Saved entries
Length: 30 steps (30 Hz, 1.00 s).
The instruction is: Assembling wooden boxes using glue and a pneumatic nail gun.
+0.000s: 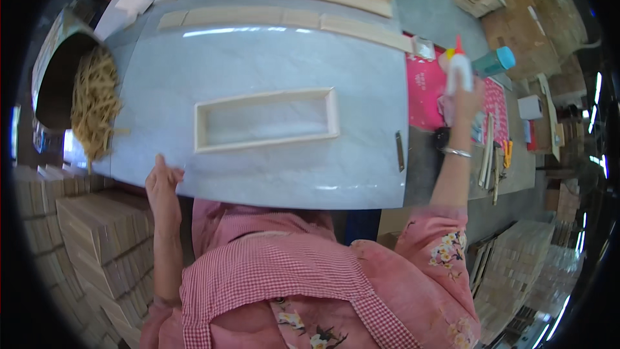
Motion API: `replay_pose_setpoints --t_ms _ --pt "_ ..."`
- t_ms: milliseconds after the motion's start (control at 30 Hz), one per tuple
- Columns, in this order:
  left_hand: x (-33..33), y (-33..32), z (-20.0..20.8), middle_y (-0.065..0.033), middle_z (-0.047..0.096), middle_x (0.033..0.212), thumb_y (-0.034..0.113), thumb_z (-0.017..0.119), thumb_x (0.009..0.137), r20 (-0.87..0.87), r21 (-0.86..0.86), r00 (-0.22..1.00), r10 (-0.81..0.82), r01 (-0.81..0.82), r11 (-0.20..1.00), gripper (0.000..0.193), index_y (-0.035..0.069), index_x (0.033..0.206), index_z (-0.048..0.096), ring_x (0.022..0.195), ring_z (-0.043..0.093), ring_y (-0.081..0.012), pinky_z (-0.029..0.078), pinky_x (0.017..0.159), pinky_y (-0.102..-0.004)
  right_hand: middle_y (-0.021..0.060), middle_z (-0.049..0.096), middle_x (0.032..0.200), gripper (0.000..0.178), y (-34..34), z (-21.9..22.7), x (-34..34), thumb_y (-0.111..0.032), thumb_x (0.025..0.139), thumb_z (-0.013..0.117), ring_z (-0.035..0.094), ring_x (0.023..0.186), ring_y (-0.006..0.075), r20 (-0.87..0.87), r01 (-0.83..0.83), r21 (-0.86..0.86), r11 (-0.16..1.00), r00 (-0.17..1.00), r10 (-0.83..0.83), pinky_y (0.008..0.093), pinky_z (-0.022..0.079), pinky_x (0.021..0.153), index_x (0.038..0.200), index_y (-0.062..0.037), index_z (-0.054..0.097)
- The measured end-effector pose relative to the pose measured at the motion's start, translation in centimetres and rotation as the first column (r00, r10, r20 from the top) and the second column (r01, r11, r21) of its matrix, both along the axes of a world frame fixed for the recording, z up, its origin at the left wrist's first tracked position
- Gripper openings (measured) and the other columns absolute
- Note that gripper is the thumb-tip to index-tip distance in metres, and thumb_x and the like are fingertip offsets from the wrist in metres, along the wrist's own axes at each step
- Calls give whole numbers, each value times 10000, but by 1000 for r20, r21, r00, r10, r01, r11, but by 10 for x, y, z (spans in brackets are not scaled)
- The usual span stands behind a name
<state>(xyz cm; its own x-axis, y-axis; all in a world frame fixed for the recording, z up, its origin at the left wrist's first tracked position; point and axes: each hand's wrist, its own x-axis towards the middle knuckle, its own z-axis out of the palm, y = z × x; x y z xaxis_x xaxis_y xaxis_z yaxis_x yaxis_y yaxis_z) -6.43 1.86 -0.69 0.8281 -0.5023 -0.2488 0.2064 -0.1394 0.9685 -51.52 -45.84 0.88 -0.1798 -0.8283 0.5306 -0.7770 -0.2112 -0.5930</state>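
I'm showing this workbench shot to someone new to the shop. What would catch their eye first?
Probably the pale rectangular wooden frame lying flat in the middle of the grey marbled board. Next, the right hand raised at the board's right edge, gripping a white glue bottle with a red tip over a pink mat. The left hand rests on the board's near left edge.
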Motion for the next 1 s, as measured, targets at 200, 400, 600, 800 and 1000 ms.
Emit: replay_pose_setpoints --t_ms 200,400,600,800,1000 --pt "-12 -5 -1 -42 608 731 267 544 1074 -4 54 999 32 -32 998 367 47 790 621 755 572 -138 479 831 -276 151 658 1079 440 115 61 62 -315 948 733 642 857 198 532 -377 121 918 806 261 297 539 752 1228 -5 594" --pt "-25 17 -2 -22 647 777 198 610 1027 124 15 990 -66 65 998 244 40 841 632 732 535 -91 450 755 -228 148 641 1144 425 182 39 131 -243 922 731 623 1004 227 446 -539 -11 842 751 487 324 531 864 1246 -15 576" --pt "-20 38 -11 3 631 761 155 650 992 231 144 965 -128 97 985 203 25 837 636 682 476 -68 396 665 -197 129 640 1175 457 228 51 193 -176 863 757 605 1030 245 375 -829 -14 559 514 771 351 513 908 1259 -41 573" --pt "-16 50 -10 13 601 731 145 671 973 285 210 945 -158 100 973 199 18 823 638 651 444 -67 374 616 -204 114 631 1144 501 266 42 245 -143 830 772 608 1004 254 405 -901 40 432 410 817 353 524 880 1277 -65 558" --pt "-11 56 -18 15 579 714 146 672 974 306 215 941 -146 81 973 206 13 819 637 640 431 -72 369 601 -213 116 626 1118 464 278 25 271 -157 855 769 611 960 242 517 -918 127 376 385 765 327 532 834 1261 -66 562"
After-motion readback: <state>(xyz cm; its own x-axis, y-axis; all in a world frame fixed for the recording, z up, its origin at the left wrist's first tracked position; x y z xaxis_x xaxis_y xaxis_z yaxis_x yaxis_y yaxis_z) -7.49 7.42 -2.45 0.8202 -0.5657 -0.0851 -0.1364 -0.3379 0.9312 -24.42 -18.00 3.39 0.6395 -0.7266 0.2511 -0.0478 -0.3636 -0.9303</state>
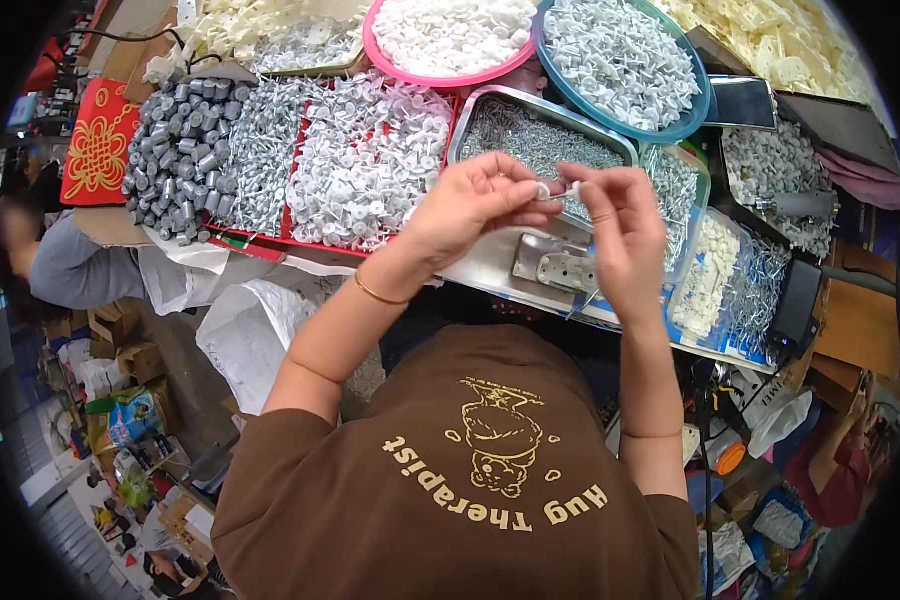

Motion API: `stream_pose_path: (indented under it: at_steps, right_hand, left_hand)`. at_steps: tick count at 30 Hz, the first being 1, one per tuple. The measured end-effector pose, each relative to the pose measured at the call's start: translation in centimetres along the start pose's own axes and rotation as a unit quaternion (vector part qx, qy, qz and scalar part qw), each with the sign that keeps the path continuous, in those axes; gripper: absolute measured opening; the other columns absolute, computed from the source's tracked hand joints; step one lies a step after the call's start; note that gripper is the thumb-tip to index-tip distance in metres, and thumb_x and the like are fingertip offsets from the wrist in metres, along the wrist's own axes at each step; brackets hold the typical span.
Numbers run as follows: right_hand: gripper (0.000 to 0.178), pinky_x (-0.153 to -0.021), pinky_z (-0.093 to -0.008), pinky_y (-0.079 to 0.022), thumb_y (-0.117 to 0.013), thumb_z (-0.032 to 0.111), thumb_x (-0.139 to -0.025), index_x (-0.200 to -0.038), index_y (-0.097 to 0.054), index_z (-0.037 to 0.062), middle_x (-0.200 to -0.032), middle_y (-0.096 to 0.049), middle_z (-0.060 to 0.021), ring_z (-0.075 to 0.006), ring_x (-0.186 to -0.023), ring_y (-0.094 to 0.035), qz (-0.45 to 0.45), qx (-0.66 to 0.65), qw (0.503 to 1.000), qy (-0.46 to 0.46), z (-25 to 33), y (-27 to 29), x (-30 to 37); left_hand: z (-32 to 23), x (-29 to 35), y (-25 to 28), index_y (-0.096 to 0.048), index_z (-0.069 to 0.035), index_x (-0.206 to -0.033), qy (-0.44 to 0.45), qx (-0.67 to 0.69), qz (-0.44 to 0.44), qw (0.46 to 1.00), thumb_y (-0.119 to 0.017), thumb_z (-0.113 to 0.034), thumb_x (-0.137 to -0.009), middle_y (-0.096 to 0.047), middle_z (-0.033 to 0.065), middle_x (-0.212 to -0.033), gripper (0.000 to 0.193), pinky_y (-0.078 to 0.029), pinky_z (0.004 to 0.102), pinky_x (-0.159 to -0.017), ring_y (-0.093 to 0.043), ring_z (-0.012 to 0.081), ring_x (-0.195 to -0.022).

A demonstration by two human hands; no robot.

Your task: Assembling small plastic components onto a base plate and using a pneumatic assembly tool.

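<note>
My left hand [478,203] is closed in a pinch on a small white round plastic piece [543,190], which seems to have a thin metal pin. Close against it, my right hand [625,225] pinches another small white piece [574,189] between thumb and fingertips. The two pieces meet or nearly meet; my fingers partly hide them. Both hands are raised above a metal tray [453,150] of small metal parts. Below them on the worktop lies a metal fixture with a pale, holed plate [566,270].
Left are red trays of white-headed pins [370,165] and grey cylinders [185,150]. A pink basin [448,80] and teal basin [705,100] stand behind, beside a phone [742,102]. Clear bins [705,285] and a black device [798,310] are right. Other people sit at both sides.
</note>
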State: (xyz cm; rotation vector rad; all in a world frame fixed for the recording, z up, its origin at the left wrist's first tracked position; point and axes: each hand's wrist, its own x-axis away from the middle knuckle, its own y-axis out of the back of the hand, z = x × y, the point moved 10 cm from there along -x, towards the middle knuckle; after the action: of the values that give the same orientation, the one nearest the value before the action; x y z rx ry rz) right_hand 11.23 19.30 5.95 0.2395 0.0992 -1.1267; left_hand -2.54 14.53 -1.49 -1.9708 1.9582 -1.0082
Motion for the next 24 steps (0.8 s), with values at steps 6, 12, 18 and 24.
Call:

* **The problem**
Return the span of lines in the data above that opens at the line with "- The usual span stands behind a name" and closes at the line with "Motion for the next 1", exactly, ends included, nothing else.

* **Solution for this task**
- The usual span stands behind a name
<state>(xyz cm; its own x-axis, y-axis; all in a world frame fixed for the recording, z up, its origin at the left wrist's first tracked position; point and axes: each hand's wrist, its own x-axis towards the middle knuckle, its own z-axis out of the palm, y = z × x; x y z xaxis_x xaxis_y xaxis_z yaxis_x yaxis_y yaxis_z) -6.43 1.86 -0.69 0.8281 -0.5023 -0.2488 0.2064 -0.1394 0.9685 -51.52 -45.84 0.88 -0.1798 -0.8283 0.5306 -0.7770 -0.2112 -0.5930</state>
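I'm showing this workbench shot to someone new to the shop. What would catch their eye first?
Probably the pale rectangular wooden frame lying flat in the middle of the grey marbled board. Next, the right hand raised at the board's right edge, gripping a white glue bottle with a red tip over a pink mat. The left hand rests on the board's near left edge.
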Motion for the next 1 s, as measured, targets at 200, 400, 600, 800 and 1000 ms.

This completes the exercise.